Over-emphasis on cash flow to private operators

Toll roads qualify

Toll roads qualify – Photo by Advanstra


Not only that, but market-led proposals will distort public funding decisions in another way: they are likely to lead to over-emphasis on construction projects that can deliver cash flow to private operators. Toll roads qualify. Tough luck for regional Queensland, as infrastructure projects there are rarely commercially attractive. Tough luck also for small local projects, which under traditional methods of funding might have been on the local government’s wish list as locally managed projects.
Tough luck also for public expenditure that doesn’t fit within the concept of ‘infrastructure’ as understood by Treasury. The new secretariat is unlikely to invest in ongoing funding for grassroots scientific research, education, environmental repair – and indeed, planning itself. All evidence is that investment in these forms of capacity building yield ongoing economic activity as they are the source of innovation and efficiency.
In other words, the opportunity cost of focusing on large, cash-flow generating projects is immense.

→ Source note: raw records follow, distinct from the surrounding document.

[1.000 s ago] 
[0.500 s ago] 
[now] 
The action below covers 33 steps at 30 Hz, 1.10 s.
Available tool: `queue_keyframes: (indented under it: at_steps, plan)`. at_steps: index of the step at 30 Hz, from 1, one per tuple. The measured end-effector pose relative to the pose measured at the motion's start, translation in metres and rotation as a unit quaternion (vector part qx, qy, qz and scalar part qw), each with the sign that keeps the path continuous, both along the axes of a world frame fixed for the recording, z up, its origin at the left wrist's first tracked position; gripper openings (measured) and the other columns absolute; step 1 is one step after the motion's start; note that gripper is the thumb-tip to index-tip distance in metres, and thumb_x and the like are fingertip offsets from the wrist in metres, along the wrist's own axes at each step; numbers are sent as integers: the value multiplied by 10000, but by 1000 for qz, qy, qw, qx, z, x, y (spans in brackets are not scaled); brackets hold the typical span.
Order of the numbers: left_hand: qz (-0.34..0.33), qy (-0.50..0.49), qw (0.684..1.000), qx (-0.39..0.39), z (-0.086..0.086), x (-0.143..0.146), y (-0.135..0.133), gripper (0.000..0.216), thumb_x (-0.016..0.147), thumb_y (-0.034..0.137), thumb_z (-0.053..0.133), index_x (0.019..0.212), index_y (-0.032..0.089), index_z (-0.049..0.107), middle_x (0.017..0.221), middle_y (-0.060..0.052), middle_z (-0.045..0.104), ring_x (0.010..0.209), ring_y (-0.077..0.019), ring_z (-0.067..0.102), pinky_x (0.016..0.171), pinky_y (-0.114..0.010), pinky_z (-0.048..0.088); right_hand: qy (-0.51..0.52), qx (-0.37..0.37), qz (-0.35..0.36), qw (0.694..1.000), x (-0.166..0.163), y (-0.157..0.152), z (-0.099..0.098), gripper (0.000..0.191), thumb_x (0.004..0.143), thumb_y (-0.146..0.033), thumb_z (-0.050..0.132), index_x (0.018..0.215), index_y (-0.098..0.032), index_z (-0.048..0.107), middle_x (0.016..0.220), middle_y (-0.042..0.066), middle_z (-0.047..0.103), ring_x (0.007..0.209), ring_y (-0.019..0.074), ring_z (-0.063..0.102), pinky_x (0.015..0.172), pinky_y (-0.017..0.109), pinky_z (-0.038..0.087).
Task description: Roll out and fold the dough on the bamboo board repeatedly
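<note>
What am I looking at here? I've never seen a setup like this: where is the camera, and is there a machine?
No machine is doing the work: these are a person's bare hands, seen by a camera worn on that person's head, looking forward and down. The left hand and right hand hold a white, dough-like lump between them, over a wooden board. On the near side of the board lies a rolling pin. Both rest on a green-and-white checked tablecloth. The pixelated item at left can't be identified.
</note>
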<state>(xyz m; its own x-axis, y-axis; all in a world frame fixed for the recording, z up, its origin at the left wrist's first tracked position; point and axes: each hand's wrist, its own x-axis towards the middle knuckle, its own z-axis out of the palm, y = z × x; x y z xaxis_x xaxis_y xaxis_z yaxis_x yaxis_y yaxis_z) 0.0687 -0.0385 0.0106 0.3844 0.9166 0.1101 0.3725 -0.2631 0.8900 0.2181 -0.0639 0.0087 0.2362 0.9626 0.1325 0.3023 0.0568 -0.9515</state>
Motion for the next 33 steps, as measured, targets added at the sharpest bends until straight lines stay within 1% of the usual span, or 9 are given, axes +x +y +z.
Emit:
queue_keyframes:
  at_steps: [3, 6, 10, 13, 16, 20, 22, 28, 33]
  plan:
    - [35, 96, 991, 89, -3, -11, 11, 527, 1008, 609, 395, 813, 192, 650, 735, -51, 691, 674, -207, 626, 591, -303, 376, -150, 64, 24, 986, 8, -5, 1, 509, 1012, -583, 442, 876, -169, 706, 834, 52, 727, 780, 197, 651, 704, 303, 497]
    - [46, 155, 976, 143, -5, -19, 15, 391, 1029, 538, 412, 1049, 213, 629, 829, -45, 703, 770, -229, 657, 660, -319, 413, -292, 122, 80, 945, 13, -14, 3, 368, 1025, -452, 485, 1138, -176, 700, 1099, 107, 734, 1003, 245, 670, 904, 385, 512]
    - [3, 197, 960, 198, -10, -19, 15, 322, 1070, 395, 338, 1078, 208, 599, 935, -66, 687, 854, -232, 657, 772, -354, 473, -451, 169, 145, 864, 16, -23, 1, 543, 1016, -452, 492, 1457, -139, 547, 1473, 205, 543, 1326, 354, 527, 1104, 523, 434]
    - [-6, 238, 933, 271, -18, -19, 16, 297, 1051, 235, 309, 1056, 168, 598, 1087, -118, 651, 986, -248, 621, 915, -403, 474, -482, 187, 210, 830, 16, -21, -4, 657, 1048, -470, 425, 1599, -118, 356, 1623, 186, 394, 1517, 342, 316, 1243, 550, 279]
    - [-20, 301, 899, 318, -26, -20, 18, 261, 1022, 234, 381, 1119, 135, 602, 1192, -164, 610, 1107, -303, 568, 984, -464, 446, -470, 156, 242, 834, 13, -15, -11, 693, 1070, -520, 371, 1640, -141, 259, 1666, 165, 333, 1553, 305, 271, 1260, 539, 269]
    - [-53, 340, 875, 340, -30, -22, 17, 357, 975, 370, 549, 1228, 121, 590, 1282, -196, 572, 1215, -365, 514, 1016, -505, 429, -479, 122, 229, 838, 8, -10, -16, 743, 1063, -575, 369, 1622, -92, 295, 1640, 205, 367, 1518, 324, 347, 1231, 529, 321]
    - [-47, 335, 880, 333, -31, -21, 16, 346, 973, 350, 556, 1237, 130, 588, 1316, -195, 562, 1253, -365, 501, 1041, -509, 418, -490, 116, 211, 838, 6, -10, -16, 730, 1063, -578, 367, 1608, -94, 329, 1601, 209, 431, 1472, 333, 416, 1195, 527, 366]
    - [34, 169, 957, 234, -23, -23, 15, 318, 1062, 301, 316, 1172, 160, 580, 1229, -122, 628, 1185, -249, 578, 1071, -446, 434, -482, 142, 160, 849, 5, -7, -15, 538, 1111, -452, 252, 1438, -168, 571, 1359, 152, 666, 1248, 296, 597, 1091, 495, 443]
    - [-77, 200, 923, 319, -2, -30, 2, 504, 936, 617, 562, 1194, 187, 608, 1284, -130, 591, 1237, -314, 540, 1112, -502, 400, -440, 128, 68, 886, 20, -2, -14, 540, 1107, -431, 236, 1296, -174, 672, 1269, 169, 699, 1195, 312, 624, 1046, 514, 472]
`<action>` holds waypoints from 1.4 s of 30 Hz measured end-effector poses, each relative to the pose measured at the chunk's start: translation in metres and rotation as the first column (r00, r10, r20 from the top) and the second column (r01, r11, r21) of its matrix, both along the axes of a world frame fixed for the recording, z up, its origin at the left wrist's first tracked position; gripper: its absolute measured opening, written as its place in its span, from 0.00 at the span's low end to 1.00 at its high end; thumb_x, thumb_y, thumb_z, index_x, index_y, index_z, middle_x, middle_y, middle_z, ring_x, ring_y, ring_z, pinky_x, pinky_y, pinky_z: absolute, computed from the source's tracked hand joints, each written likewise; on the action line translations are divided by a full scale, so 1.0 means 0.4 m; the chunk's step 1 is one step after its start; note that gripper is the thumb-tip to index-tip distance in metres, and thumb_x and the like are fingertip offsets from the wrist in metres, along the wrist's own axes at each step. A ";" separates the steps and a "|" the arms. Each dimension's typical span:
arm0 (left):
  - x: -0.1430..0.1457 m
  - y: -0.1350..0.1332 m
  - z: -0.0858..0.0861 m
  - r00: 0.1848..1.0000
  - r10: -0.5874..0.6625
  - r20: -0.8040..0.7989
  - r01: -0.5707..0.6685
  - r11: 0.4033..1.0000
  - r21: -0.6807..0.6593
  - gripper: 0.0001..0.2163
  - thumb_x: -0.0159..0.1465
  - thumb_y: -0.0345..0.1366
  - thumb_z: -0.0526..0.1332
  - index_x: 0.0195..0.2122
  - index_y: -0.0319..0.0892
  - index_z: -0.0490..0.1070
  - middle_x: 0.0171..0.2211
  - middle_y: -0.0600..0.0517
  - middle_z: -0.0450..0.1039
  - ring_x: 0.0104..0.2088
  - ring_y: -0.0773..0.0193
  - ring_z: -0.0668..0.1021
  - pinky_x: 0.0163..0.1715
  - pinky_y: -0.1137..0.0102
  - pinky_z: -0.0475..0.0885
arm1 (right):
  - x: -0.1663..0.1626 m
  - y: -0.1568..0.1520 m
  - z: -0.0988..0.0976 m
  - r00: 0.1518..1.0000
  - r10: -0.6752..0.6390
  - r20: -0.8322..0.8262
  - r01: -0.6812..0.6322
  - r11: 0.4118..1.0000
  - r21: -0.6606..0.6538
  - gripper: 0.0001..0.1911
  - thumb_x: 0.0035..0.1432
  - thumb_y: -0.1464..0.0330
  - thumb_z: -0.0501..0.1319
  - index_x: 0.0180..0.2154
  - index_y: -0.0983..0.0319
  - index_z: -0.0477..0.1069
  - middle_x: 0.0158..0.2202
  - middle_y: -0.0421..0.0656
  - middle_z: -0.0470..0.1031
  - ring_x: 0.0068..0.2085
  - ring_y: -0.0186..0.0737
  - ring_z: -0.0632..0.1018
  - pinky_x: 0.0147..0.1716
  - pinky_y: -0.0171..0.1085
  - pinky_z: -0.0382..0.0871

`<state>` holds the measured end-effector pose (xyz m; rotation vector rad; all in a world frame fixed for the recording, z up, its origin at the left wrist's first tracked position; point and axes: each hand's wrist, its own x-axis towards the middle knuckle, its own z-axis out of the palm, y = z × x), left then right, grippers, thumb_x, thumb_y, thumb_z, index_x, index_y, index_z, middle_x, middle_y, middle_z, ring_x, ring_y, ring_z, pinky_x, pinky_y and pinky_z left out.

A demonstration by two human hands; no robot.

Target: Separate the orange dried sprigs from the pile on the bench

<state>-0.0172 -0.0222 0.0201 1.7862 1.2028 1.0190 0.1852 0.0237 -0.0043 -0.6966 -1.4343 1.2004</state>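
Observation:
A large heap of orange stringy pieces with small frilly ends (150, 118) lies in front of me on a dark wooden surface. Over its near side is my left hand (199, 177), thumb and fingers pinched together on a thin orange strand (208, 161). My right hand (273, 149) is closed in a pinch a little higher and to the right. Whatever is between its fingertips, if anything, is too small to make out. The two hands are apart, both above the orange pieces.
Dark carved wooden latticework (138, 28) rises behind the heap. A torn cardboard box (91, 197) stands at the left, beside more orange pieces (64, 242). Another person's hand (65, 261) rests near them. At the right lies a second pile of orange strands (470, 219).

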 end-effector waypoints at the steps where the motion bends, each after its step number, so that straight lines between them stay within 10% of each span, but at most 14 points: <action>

A disaster waiting to happen

Queensland Rescur Helicopter won't be able to help when a market led proposal flops

Queensland Rescue Helicopter won’t be able to help when a market led project flops


If the hubris of Treasury in thinking that it can produce a better network of infrastructure by dealing directly with the construction industry isn’t bad enough, the announced intention to grant an ‘exclusive mandate’ to single favoured firms without competition is a disaster of public governance waiting to happen.
It is fashionable to ridicule town planning procedures – ‘green tape’ – as a barnacle upon progress. But the regional planning regime has been built painstakingly over decades for a purpose: to safeguard the public interest, to guide prudent decisions about what ought to be built and where, and to steer governments and business away from foreseeable mistakes.
Assurances by proponents that their projects will be a boon to the economy are a siren song. Better to reinstate the planning and research capacity of the public service and local government, which will lead governments away from the waste and scandal that is inevitable if the Market-Led Proposals Secretariat is allowed to survive.
 

Geoff Edwards – 8 February 2016
Adjunct Senior Research Fellow
Centre for Governance and Public Policy
Griffith University

Dr Edwards is educated in science and public policy. He has been a local government councillor and Shire President. From 1991-2011 he served as a policy manager in the Queensland Public Service in land and energy policy. His research interest lies in exploring the ‘public interest’ as a benchmark for public policy.
This article is adapted from one published in The Courier-Mail on 28 January 2016.
 

Dave, Feb 15, 2016

What a well written and well argued article.
Too bad Government itself can’t do a like job.
Perhaps it is thru that years of cuts to achieve a smaller government have got us to the stage that we now have a dumber government too.